KERALA1 · 09/05/2016 06:18

We had this. We are white but Dd has Afro type hair in a mono cultural school. We went in. School sympathetic but useless. So I wrote polite letters to the parents telling them how their little shits were behaving and how it made Dd feel. Caused a hoo ha, the parents were upset (boo fucking hoo) , head rang me to say I shouldn't have.

Bloody worked though was years ago no issues since. I wanted to go so nuclear that it wasn't worth the bullies targeting Dd.

claraschu · 09/05/2016 06:21

I just want to add that children very often say they don't want parents to do anything, and beg parents not to tell the teacher. Children feel humiliated and disempowered, and they worry that "telling" will just make the bullying worse. I think parents have to do the right thing, which involves telling the school, even against the wishes of the child.

By telling the school, parents are sending an important message to their bullied child: this is wrong; this is not your fault; when something bad happens we can work to fix it right away.

Teachers are in a position to tackle bullying very strongly without betraying a child's confidences.

fuckiemcfuckface · 09/05/2016 06:26

He has very good handwriting for a 9 year old. Why does he not use joined up writing, which is national standard? Just wondering.

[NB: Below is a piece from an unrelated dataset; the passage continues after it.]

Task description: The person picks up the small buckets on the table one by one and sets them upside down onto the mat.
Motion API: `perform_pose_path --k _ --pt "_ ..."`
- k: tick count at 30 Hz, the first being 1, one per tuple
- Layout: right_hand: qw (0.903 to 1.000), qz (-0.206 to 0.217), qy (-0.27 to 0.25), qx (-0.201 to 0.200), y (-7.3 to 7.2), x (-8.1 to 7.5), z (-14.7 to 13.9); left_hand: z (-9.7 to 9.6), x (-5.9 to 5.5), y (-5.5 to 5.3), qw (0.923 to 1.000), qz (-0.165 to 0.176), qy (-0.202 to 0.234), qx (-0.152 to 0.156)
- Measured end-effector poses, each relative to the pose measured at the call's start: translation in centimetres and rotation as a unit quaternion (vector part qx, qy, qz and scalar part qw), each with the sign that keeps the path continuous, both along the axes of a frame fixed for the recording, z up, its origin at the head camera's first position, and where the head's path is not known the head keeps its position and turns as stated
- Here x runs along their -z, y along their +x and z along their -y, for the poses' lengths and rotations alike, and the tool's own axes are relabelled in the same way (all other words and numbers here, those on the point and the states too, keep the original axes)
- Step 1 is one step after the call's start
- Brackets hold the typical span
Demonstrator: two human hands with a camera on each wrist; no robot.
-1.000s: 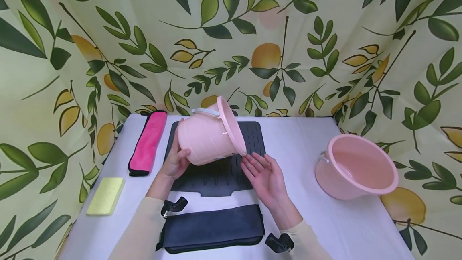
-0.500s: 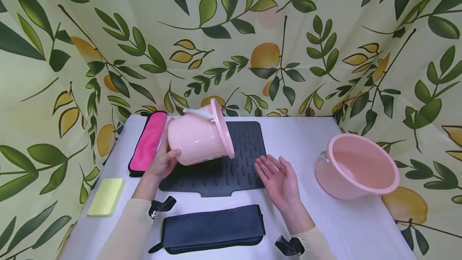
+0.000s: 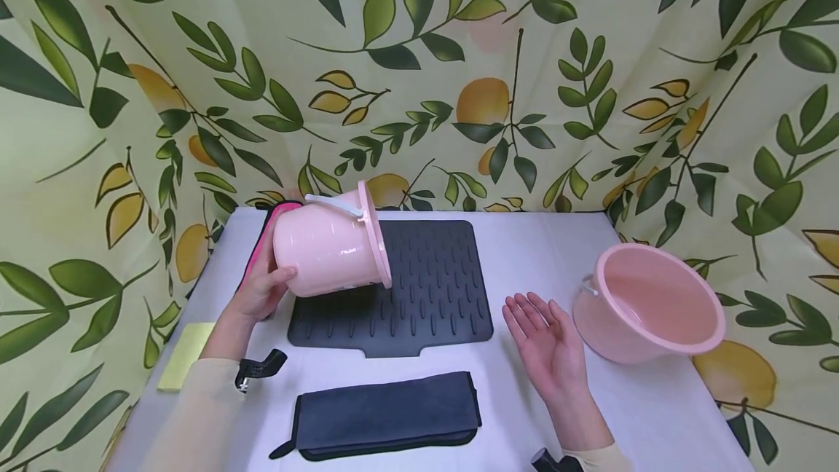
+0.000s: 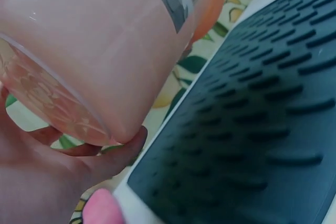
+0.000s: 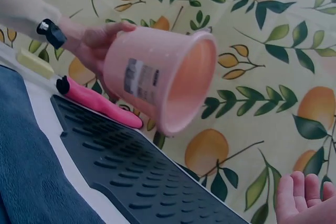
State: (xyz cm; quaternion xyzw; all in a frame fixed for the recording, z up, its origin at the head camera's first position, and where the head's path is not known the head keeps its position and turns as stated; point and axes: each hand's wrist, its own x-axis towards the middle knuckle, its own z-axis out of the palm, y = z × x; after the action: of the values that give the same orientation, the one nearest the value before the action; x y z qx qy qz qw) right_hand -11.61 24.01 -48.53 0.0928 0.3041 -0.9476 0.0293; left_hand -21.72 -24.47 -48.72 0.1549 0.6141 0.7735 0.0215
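Note:
A pink bucket (image 3: 324, 246) with a pale handle is tipped on its side in the air, its mouth facing right. My left hand (image 3: 258, 290) grips it by the base, thumb on the near side and the other fingers mostly hidden behind it. In the right wrist view the bucket (image 5: 152, 72) shows a label on its wall. Below lies a dark ribbed mat (image 3: 432, 282). My right hand (image 3: 550, 348) is held palm up with straight fingers, holding nothing. It is nearest to a second pink bucket (image 3: 629, 304), which stands upright at the right.
A folded dark cloth (image 3: 387, 414) lies in front of the mat. Behind the left hand, a pink cloth (image 3: 262, 246) with black edging is partly covered. A yellow sponge-like block (image 3: 183, 355) sits at the left edge of the white table (image 3: 524, 253). A leaf-patterned curtain (image 3: 419, 93) encloses the back and sides.
The held bucket has moved left with my left hand, from above the mat's middle to its left side. My right hand has drawn away to the right, towards the standing bucket.

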Motion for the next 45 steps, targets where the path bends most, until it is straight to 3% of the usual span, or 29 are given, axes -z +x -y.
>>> perform_pose_path --k 7,14,19,22,31,35,41,45 --pt "0.9982 -0.040 -0.045 -0.006 0.8 0.1 -1.9 2.9 -0.6 0.2 0.9991 0.001 -0.043 -0.005" --pt "0.9964 -0.037 -0.076 -0.002 1.8 -0.1 -3.6 4.7 -1.4 0.7 0.9958 0.004 -0.087 -0.025" --pt "0.9954 -0.040 -0.087 -0.003 2.3 -0.1 -4.4 5.6 -1.9 1.0 0.9905 0.000 -0.134 -0.033" --pt "0.9954 -0.043 -0.085 -0.006 2.4 -0.1 -4.7 6.2 -2.5 0.9 0.9835 -0.003 -0.176 -0.041" --pt "0.9977 -0.011 -0.066 0.005 2.6 0.0 -4.5 7.5 -5.4 1.0 0.9492 -0.022 -0.307 -0.066" --pt "0.9980 0.000 -0.063 0.010 2.6 0.0 -4.5 7.6 -6.1 1.5 0.9274 -0.034 -0.364 -0.080" --pt "0.9975 0.000 -0.070 0.011 2.6 -0.1 -4.5 6.4 -7.2 2.1 0.8977 -0.065 -0.427 -0.085" --pt "0.9952 -0.024 -0.095 0.002 2.7 0.1 -4.6 5.0 -8.2 2.3 0.8752 -0.084 -0.468 -0.087"
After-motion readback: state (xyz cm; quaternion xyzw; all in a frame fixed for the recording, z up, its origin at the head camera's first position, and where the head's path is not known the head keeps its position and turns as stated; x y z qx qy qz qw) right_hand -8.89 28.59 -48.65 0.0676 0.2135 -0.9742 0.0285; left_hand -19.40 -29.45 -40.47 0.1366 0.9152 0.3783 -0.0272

Tell him if no body liked 'gingers' why are Ed Sheeran and Adele two of the most popular best selling and well liked artists of all time. Not to mention why is Prince Harry fancied by so many?

readytorage · 09/05/2016 06:27

Errrrm so your son's hair looks absolutely BEAUTIFUL. I wish I had hair like that.

Please speak to his teacher.

apple1992 · 09/05/2016 06:33

That also made me so sad to read :-( , from how it is written, I think he wanted you to find it. Sometimes it's easier to write it down than say it outright. Is definitely go see his teacher and make her aware

SouthLeedsResident · 09/05/2016 06:44

Seeing a teacher before school is always difficult as they have a class to go to but I would ask the teacher if you could see him/her tonight after school or arrange an appointment time within school hours.

Children often feel the situation will get worse if a parent intervenes. If a parent doesn't intervene it tells the bullies is that they can get away with it.

Sometimes we have to do what is right and over rule our children's wishes. I have done this for Ds and he is 12. Again bullying but by the popular kids. Why are they popular when they are such arseholes?

Give your son a big squeeze and sort out the situation.